====== STORED DATA ======
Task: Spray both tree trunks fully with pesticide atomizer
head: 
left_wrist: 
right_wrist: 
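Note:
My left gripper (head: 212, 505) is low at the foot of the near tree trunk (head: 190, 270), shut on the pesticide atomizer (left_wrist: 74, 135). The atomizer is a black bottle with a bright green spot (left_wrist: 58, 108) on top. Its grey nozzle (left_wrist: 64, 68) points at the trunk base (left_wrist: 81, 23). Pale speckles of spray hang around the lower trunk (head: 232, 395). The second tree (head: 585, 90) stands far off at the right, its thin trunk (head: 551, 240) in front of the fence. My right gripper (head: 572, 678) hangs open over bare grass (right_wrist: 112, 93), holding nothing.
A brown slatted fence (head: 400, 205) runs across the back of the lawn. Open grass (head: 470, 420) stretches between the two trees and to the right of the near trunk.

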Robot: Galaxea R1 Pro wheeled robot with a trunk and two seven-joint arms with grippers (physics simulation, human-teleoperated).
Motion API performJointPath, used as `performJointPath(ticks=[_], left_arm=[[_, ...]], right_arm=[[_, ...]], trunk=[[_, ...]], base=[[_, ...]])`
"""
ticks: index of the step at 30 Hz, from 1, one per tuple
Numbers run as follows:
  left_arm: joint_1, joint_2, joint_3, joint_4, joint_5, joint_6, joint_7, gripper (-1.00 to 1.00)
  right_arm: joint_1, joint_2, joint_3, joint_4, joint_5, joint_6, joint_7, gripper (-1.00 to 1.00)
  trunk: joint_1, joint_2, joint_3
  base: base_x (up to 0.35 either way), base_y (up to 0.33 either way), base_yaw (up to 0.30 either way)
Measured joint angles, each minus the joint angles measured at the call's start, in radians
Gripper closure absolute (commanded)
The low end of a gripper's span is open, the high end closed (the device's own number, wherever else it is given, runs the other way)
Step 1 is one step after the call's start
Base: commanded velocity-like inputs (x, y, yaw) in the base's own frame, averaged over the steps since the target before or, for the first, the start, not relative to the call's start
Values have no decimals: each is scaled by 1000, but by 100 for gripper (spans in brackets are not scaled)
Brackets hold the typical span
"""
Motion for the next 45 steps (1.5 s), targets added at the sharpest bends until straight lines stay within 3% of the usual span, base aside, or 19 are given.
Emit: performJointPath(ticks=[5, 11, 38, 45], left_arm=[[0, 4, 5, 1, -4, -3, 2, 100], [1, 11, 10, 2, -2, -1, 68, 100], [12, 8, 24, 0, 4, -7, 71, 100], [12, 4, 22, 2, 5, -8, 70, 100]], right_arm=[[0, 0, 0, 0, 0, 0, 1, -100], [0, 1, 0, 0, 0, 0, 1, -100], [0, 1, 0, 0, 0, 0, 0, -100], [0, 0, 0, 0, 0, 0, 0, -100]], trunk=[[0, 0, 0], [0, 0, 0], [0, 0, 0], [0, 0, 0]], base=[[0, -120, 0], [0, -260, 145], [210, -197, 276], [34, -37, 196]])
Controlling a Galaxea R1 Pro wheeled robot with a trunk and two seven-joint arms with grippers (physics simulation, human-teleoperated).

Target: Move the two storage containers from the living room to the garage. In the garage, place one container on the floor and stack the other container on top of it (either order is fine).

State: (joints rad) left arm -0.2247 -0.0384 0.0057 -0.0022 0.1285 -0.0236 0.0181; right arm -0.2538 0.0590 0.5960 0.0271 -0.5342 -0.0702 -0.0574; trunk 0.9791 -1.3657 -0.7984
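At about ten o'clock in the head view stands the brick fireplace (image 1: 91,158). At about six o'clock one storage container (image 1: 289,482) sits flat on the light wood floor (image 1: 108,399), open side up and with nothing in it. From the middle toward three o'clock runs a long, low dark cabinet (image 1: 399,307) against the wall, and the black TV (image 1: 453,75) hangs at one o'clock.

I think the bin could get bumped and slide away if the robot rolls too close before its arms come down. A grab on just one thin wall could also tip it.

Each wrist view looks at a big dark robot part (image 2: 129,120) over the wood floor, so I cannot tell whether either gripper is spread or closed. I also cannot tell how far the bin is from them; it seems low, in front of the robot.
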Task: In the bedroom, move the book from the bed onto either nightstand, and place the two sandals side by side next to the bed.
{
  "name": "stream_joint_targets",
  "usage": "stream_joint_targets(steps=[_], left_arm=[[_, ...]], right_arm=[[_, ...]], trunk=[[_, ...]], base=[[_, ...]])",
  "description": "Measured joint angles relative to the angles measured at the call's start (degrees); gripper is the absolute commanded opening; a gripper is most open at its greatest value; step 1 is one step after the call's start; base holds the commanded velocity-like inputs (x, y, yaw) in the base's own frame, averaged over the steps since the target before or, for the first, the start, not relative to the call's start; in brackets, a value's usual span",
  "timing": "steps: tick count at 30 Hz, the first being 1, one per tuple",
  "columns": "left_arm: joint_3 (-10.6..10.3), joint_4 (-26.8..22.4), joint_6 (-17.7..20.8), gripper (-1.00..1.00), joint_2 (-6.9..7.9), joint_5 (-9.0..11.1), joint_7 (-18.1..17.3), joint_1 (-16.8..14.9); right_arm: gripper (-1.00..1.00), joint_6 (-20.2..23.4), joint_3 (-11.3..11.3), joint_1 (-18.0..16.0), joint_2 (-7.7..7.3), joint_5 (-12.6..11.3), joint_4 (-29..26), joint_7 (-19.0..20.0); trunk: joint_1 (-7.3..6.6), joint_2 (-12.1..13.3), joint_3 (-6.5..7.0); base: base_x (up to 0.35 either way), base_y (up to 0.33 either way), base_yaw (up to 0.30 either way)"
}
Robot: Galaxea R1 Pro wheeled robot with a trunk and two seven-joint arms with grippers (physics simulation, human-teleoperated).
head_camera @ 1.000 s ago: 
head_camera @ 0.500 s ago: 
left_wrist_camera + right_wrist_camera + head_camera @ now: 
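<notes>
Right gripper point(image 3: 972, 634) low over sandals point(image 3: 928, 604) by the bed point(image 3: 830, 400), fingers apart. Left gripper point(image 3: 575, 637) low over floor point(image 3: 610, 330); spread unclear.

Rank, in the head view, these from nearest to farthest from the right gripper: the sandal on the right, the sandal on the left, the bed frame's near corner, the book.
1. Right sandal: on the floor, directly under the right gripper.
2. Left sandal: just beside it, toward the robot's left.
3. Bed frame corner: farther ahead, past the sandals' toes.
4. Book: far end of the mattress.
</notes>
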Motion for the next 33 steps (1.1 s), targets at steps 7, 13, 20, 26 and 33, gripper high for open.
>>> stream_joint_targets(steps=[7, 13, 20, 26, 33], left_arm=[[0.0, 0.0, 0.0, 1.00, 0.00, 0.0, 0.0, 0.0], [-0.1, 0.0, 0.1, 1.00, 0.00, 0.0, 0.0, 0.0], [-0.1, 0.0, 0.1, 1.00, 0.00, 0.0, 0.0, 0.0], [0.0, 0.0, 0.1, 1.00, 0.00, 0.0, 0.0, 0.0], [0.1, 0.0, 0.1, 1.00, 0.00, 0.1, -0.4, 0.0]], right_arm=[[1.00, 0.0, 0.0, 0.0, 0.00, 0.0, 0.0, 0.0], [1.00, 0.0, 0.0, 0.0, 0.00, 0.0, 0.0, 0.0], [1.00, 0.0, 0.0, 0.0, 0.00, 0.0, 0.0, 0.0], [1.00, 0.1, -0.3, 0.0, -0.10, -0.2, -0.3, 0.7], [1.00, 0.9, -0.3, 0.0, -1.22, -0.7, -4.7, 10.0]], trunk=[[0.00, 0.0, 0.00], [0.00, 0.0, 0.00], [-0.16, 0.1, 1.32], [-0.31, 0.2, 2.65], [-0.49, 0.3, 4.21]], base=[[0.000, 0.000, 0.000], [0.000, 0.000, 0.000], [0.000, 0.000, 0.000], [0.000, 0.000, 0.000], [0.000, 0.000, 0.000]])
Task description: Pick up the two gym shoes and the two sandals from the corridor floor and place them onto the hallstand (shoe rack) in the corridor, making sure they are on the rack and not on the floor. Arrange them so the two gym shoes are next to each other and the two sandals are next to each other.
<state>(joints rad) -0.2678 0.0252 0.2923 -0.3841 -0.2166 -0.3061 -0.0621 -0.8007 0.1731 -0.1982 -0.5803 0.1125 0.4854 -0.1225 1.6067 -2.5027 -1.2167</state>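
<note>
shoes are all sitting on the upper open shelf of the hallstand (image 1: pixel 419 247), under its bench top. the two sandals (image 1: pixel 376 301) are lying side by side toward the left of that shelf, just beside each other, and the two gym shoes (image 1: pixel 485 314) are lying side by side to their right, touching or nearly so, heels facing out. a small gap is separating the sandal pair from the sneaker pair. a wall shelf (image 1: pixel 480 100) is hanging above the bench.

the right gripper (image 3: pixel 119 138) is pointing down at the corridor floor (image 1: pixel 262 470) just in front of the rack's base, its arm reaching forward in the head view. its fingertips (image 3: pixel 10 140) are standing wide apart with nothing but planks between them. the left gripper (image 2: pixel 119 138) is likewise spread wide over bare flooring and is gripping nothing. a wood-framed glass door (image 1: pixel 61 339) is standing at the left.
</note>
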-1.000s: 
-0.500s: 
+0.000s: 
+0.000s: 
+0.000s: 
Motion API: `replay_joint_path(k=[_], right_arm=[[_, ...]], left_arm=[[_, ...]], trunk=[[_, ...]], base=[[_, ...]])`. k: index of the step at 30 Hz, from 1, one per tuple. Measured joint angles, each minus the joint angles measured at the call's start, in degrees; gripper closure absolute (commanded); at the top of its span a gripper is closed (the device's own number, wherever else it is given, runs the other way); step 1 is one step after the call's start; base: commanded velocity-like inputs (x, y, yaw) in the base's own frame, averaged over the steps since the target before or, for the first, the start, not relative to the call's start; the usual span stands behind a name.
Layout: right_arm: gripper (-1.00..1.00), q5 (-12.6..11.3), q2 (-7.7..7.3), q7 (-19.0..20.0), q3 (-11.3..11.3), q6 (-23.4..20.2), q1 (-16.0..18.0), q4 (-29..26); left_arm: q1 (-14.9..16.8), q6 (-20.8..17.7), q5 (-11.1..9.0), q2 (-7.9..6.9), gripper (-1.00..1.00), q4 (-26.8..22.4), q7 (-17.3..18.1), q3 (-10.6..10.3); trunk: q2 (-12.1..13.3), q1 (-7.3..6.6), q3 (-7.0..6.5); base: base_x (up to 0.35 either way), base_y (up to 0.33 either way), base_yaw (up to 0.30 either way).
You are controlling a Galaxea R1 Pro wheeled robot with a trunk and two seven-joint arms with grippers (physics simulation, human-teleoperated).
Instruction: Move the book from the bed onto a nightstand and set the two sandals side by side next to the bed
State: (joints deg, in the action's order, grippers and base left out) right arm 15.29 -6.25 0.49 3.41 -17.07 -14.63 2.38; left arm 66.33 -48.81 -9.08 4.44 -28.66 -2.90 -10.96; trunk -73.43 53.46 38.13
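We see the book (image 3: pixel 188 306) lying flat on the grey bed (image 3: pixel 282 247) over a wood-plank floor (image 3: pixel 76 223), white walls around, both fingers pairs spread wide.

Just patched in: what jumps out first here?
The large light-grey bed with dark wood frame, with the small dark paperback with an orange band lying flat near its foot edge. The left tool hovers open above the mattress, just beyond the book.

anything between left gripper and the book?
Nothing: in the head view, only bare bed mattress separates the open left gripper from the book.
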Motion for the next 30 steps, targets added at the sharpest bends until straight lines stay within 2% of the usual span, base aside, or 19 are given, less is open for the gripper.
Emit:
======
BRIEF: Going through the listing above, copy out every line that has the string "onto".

YOUR RESPONSE:
Task: In the bedroom, move the book from the bed onto either nightstand, and place the two sandals side by side next to the bed.
Task description: Pick up the two gym shoes and the two sandals from the corridor floor and place them onto the hallstand (shoe rack) in the corridor, making sure they are on the rack and not on the floor. Arrange them so the two gym shoes are next to each other and the two sandals are next to each other.
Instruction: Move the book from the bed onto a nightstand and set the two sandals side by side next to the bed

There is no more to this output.